§ **Task to carry out**:
Write the data below out in full, exactly as it stands.

§ **Data excerpt**:

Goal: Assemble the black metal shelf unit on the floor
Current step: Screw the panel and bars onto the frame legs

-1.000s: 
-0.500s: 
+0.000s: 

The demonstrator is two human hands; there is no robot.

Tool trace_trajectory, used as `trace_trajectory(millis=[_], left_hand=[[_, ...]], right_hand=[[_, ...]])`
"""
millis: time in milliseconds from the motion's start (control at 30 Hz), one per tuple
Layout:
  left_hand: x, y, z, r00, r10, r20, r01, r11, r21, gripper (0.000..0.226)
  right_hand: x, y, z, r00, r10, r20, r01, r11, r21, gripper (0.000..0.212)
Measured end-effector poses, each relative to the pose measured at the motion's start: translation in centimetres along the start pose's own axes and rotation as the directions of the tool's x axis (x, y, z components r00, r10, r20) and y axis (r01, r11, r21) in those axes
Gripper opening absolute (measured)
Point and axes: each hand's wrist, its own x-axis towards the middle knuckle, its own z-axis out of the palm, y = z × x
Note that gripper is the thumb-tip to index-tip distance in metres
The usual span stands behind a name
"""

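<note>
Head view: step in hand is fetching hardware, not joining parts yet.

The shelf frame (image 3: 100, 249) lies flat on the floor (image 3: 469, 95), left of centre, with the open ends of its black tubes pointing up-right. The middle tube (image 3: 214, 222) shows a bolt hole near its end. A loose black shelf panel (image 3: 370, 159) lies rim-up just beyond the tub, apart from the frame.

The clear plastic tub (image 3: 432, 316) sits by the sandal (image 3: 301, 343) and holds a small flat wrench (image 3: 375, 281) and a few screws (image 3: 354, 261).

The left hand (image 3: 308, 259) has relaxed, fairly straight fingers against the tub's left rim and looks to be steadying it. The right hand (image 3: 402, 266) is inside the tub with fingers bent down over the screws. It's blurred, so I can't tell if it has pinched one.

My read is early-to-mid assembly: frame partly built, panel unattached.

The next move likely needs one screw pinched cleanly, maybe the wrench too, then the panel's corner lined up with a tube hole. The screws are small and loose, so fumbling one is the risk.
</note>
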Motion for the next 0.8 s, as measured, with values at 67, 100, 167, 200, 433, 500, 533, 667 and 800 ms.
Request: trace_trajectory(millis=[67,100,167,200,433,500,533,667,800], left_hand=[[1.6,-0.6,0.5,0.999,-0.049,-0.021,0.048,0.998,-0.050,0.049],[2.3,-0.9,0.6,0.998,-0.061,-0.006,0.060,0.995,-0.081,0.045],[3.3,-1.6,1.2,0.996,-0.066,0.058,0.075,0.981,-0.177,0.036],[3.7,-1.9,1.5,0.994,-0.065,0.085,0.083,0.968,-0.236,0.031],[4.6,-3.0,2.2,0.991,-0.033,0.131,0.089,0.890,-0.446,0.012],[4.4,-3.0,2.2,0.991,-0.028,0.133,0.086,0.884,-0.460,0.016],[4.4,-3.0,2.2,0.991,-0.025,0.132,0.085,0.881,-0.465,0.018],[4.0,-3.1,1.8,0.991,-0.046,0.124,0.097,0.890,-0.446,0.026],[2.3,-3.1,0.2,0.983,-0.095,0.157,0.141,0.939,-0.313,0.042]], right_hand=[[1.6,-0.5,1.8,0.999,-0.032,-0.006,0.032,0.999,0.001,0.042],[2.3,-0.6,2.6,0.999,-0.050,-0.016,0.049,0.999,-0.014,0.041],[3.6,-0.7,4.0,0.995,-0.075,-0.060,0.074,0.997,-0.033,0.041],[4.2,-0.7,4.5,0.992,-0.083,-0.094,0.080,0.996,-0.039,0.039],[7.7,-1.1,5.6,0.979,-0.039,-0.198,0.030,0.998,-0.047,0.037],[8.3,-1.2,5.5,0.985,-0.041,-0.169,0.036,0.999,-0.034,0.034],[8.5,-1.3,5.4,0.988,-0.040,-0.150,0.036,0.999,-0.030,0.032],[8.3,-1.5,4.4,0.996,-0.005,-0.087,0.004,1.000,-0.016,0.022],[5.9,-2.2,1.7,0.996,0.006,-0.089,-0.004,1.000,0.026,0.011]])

§ **Written response**:
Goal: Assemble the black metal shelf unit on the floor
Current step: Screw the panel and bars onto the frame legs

-1.000s: 
-0.500s: 
+0.000s: 

The demonstrator is two human hands; there is no robot.

Tool trace_trajectory, used as `trace_trajectory(millis=[_], left_hand=[[_, ...]], right_hand=[[_, ...]])`
"""
millis: time in milliseconds from the motion's start (control at 30 Hz), one per tuple
Layout:
  left_hand: x, y, z, r00, r10, r20, r01, r11, r21, gripper (0.000..0.226)
  right_hand: x, y, z, r00, r10, r20, r01, r11, r21, gripper (0.000..0.212)
Measured end-effector poses, each relative to the pose measured at the motion's start: translation in centimetres along the start pose's own axes and rotation as the directions of the tool's x axis (x, y, z components r00, r10, r20) and y axis (r01, r11, r21) in those axes
Gripper opening absolute (measured)
Point and axes: each hand's wrist, its own x-axis towards the middle knuckle, its own z-axis out of the palm, y = z × x
Note that gripper is the thumb-tip to index-tip distance in metres
The usual span stands behind a name
"""

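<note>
Head view: step in hand is fetching hardware, not joining parts yet.

The shelf frame (image 3: 100, 249) lies flat on the floor (image 3: 469, 95), left of centre, with the open ends of its black tubes pointing up-right. The middle tube (image 3: 214, 222) shows a bolt hole near its end. A loose black shelf panel (image 3: 370, 159) lies rim-up just beyond the tub, apart from the frame.

The clear plastic tub (image 3: 432, 316) sits by the sandal (image 3: 301, 343) and holds a small flat wrench (image 3: 375, 281) and a few screws (image 3: 354, 261).

The left hand (image 3: 308, 259) has relaxed, fairly straight fingers against the tub's left rim and looks to be steadying it. The right hand (image 3: 402, 266) is inside the tub with fingers bent down over the screws. It's blurred, so I can't tell if it has pinched one.

My read is early-to-mid assembly: frame partly built, panel unattached.

The next move likely needs one screw pinched cleanly, maybe the wrench too, then the panel's corner lined up with a tube hole. The screws are small and loose, so fumbling one is the risk.
</note>
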Motion for the next 0.8 s, as measured, with values at 67, 100, 167, 200, 433, 500, 533, 667 and 800 ms.
Request: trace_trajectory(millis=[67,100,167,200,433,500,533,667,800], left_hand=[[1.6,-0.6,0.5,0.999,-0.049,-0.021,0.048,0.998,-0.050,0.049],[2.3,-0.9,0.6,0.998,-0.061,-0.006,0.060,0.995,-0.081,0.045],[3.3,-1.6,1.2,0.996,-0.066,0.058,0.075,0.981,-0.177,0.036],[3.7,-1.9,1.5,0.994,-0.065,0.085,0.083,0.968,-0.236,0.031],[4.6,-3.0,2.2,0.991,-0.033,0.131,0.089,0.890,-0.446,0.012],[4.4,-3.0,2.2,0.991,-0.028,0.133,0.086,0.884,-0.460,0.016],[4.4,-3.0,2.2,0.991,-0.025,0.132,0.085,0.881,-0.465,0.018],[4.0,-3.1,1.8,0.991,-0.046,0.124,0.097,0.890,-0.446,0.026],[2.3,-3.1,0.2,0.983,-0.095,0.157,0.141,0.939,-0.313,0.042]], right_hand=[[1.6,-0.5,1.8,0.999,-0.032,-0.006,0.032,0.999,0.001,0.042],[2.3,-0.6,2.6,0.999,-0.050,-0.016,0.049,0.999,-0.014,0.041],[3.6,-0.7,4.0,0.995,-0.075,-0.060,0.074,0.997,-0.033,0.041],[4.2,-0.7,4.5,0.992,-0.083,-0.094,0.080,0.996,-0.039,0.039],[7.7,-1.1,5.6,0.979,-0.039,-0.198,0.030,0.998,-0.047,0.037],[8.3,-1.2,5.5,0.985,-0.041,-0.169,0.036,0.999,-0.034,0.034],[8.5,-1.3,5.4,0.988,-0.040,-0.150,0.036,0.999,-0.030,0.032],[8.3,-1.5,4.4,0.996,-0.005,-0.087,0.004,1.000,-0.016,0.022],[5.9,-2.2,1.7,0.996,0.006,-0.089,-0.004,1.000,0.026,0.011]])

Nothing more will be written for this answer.